Gawker, June 12, 2014
“Does the act of being paid to be the smiling human face of an inhuman soulless corporation sometimes wear on a person? I’m sure that it does. But if journalists stop pointing out the craven, dishonest nature of PR, we are not doing anyone any favors. That would be doing exactly what the corporations want.”
Belying the innocuous headline, Gawker positions PR around “the advantageous lie.”
Death to the Embargo
TechCrunch, Dec. 17, 2008
“We’ve never broken an embargo at TechCrunch. Not once. Today that ends. From now our new policy is to break every embargo. We’ll happily agree to whatever you ask of us, and then we’ll just do whatever we feel like right after that. We may break an embargo by one minute or three days. We’ll choose at random.”
Hard to believe it’s been over eight years since the classic post from Michael Arrington to eliminate news embargoes.
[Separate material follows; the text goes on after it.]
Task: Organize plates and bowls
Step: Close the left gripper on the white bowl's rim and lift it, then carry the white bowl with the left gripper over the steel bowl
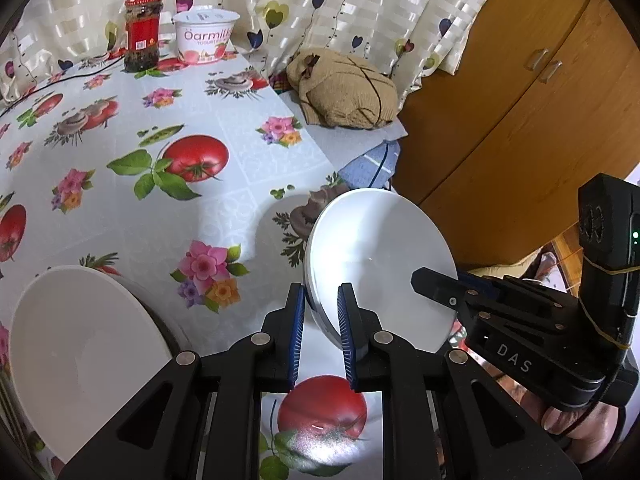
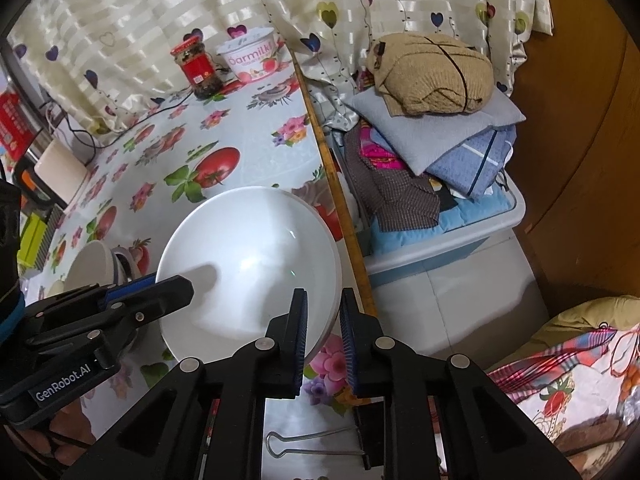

I have this theory that the PR rant is more than a cathartic experience for many journalists. It’s click bait. Inevitably, these stories prove popular, aided by PR people themselves shoving them through social channels.
Still, I think it’s fair to say that if PR took a clinical approach to journalists, understanding how they construct stories and what constitutes journalistic success, the “PR pisses me off” stories would decline.
That’s exactly what I’ll be talking about at the Holmes Report conference.
Gosh, makes me think writing about PR spam is what they used to call “a beat.” Or maybe it just gets a lot of clicks.
That’s it. It’s the perfect win-win. The journalist enjoyed a cathartic moment and the nature of PR ensures the piece gets pushed through social channels for incremental clicks. Thinking out loud, I’m surprised BuzzFeed doesn’t write more on the genre.